:: Required work ::
Print the listing as it stands, omitting all images.

:: Source data ::
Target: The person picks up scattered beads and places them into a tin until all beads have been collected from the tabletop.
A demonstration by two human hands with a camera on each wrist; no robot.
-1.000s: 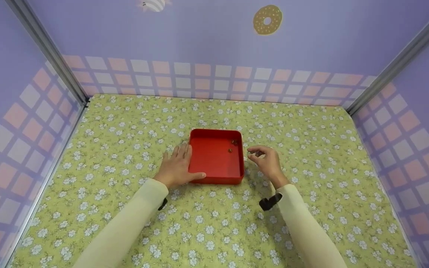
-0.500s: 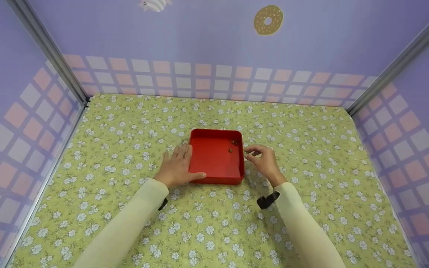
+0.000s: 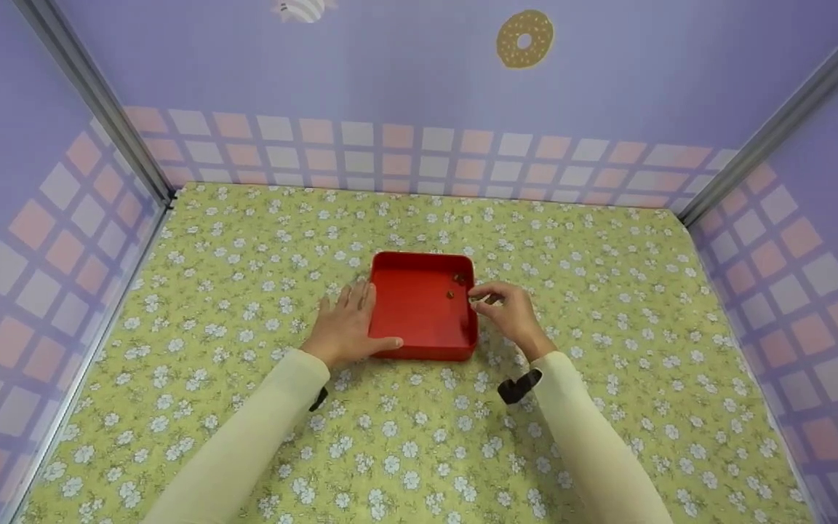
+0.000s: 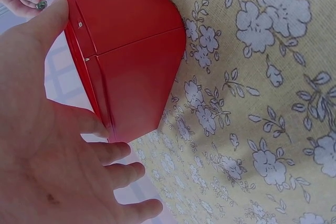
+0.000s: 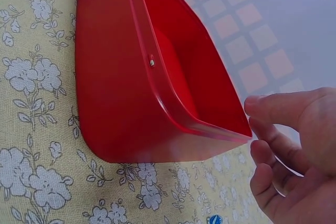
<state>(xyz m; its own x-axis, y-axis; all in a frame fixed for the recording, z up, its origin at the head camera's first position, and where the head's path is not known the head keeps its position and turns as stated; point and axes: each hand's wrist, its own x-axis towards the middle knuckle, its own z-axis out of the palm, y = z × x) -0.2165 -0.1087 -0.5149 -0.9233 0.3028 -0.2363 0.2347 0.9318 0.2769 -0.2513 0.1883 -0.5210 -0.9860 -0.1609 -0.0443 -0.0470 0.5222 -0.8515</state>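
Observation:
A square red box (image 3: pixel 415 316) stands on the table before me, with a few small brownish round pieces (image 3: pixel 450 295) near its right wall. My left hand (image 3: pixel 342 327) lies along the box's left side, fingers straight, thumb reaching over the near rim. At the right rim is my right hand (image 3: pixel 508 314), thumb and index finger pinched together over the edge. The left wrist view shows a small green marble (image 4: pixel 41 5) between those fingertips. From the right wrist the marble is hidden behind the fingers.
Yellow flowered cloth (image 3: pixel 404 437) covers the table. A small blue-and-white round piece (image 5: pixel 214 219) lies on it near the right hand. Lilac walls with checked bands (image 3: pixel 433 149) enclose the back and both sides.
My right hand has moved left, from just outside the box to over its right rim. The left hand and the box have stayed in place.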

:: Output ::
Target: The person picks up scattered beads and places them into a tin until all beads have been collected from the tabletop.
A demonstration by two human hands with a camera on each wrist; no robot.
-1.000s: 
-0.500s: 
+0.000s: 
+0.000s: 
+0.000s: 
<state>(xyz m; its own x-axis, y-axis; all in a frame fixed for the recording, z up, its origin at the head camera's first position, and where the head's path is not known the head keeps its position and turns as stated; point and axes: each hand's wrist, its own x-axis towards the middle knuckle, its own z-axis out of the palm, y = z × x) -0.2165 -0.1087 -0.5149 -0.9233 0.3028 -0.2363 0.2347 0.9318 0.2769 -0.2513 0.1883 -0.5210 -0.9860 -0.1609 -0.0443 -0.0470 0.5222 -0.8515</state>
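Observation:
A square red box (image 3: pixel 415 316) stands on the table before me, with a few small brownish round pieces (image 3: pixel 450 295) near its right wall. My left hand (image 3: pixel 342 327) lies along the box's left side, fingers straight, thumb reaching over the near rim. At the right rim is my right hand (image 3: pixel 508 314), thumb and index finger pinched together over the edge. The left wrist view shows a small green marble (image 4: pixel 41 5) between those fingertips. From the right wrist the marble is hidden behind the fingers.
Yellow flowered cloth (image 3: pixel 404 437) covers the table. A small blue-and-white round piece (image 5: pixel 214 219) lies on it near the right hand. Lilac walls with checked bands (image 3: pixel 433 149) enclose the back and both sides.
My right hand has moved left, from just outside the box to over its right rim. The left hand and the box have stayed in place.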

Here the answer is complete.